[YOUR OBJECTIVE] Please keep to the lines below from the one with "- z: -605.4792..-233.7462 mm" through the one with "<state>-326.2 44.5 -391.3", and restate them word for word, ends included.

· · · · ·

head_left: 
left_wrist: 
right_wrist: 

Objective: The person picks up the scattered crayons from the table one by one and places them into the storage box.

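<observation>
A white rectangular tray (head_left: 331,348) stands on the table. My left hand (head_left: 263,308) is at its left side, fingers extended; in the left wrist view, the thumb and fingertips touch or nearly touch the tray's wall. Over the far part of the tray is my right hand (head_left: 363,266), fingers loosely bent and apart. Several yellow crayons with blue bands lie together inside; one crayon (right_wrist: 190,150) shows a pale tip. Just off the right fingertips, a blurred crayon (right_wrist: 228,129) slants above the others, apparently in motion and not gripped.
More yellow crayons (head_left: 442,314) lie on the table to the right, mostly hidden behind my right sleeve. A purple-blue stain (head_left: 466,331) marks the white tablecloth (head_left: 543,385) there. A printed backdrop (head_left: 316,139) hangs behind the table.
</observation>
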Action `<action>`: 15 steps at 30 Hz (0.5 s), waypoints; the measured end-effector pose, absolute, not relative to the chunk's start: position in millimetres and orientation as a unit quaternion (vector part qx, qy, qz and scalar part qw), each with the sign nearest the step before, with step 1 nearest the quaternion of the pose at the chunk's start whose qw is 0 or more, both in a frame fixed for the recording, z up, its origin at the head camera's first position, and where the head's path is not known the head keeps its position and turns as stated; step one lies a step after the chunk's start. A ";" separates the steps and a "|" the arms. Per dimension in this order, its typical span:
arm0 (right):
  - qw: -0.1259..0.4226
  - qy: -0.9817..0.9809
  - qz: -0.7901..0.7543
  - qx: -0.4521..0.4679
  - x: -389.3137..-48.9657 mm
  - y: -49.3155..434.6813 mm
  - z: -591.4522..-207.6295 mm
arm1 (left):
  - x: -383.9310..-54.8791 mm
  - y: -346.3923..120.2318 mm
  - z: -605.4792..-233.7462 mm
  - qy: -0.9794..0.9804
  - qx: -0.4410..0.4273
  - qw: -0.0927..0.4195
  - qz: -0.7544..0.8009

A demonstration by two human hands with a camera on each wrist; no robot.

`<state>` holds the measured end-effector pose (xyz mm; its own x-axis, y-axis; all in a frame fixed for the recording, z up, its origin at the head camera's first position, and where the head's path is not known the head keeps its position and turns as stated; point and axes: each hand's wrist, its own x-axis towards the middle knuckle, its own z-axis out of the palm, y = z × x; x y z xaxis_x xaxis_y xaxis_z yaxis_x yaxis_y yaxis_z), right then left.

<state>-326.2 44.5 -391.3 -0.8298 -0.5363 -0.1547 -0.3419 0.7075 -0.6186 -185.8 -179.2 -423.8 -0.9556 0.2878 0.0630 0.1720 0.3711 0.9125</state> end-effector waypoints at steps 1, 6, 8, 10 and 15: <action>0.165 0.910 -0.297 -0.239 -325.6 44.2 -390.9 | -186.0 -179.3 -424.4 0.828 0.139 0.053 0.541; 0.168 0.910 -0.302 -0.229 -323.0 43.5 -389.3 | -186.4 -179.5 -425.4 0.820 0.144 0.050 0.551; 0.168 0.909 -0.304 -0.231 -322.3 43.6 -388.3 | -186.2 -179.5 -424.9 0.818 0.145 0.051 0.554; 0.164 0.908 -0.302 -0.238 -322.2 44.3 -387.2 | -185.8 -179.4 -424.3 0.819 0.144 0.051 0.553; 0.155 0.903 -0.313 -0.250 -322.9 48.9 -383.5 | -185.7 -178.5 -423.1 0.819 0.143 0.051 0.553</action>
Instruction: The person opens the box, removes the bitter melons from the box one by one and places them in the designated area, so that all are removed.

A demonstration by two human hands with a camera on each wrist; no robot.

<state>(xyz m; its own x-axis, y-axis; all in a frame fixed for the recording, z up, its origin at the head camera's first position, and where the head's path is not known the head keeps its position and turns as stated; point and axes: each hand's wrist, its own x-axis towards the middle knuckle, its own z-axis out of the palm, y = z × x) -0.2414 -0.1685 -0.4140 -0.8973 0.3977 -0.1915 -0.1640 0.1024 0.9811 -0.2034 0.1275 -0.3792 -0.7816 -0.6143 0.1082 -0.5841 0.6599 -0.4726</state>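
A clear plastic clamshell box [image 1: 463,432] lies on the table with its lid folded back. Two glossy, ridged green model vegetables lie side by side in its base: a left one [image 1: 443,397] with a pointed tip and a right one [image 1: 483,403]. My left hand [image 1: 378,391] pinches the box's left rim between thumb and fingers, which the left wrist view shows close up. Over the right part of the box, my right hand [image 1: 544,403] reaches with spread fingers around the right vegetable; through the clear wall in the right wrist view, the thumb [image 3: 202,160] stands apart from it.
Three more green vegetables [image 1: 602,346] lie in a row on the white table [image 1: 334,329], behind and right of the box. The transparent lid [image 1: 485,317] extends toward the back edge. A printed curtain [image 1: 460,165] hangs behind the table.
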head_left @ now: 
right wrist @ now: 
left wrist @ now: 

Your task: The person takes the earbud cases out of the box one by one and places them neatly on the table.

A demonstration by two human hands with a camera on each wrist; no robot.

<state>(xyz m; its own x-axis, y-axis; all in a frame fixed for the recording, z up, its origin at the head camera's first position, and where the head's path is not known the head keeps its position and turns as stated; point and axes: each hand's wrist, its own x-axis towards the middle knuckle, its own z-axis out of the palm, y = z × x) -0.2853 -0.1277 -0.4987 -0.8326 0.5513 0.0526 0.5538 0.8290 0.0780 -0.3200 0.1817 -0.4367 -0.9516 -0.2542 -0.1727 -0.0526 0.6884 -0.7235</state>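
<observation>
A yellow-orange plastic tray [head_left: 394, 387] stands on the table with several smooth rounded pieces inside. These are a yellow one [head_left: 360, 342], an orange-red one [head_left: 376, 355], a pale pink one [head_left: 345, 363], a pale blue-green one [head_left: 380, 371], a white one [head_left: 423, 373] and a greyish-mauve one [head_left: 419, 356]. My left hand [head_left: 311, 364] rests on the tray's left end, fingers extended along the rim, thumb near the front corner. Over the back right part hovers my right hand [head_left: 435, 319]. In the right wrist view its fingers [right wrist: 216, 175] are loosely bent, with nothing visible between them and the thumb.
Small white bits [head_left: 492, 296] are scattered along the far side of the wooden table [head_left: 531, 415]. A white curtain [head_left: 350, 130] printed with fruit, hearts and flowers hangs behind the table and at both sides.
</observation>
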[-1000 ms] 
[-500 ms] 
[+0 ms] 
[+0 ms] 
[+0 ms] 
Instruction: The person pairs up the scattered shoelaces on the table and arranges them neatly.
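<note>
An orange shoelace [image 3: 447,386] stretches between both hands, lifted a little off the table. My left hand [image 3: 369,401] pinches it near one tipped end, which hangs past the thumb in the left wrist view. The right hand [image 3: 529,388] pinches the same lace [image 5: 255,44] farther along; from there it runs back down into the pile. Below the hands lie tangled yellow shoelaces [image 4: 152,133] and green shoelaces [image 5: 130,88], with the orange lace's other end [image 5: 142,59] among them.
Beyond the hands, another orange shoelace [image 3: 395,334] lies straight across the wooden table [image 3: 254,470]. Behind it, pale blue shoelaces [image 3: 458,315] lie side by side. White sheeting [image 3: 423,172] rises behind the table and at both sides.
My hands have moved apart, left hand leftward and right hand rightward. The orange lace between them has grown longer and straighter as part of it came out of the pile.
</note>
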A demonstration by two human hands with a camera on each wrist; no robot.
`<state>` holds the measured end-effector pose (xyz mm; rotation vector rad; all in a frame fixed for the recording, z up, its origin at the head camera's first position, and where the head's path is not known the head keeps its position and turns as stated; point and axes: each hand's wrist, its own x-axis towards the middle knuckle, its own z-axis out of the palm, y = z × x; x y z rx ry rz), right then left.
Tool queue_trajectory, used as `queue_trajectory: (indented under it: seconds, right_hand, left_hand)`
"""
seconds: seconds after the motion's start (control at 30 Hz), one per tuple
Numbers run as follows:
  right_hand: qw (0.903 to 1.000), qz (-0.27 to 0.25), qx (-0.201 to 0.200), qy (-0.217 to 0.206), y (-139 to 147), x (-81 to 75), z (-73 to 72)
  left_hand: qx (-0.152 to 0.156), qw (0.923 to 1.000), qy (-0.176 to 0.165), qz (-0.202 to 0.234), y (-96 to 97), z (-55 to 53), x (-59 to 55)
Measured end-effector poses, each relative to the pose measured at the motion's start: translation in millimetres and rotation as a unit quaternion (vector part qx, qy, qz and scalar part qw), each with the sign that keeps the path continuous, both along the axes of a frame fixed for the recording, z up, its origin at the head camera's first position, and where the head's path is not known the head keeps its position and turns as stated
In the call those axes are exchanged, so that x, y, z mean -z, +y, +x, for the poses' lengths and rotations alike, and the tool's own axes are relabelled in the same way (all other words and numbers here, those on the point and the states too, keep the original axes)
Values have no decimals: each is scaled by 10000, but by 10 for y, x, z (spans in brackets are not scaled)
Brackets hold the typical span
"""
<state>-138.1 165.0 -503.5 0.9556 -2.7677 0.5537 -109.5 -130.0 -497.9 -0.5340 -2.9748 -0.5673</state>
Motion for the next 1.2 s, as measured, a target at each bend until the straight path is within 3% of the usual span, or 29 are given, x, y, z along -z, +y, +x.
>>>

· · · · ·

[TASK RESPONSE]
  - z: -605.4792..-233.7462 mm
  - qy: -0.9794..0.9804
  - qx: -0.4410..0.4273
  - qw: -0.0927..0.4195
  - qz: -0.7544..0.8009

A demonstration by two human hands with a camera on each wrist; no robot.

`<state>` holds the measured end-effector pose (xyz mm; its own x-axis, y-axis; all in a frame fixed for the recording, z up, its origin at the head camera's first position, and where the head's path is not known the head keeps its position and turns as stated; point and axes: each hand's wrist, its own x-axis towards the middle knuckle, its own z-axis out of the palm, y = z × x; x y z xaxis_x xaxis_y xaxis_z yaxis_x yaxis_y yaxis_z), right then left.

<state>-326.2 44.5 -391.3 -0.8298 -0.5363 -0.1547 -0.3419 0.7075 -0.6186 -185.8 -179.2 -423.8 -0.9556 0.2878 0.0630 0.1720 0.3711 0.9125</state> end-effector waypoints at steps 1, 6, 8, 10 and 15: <action>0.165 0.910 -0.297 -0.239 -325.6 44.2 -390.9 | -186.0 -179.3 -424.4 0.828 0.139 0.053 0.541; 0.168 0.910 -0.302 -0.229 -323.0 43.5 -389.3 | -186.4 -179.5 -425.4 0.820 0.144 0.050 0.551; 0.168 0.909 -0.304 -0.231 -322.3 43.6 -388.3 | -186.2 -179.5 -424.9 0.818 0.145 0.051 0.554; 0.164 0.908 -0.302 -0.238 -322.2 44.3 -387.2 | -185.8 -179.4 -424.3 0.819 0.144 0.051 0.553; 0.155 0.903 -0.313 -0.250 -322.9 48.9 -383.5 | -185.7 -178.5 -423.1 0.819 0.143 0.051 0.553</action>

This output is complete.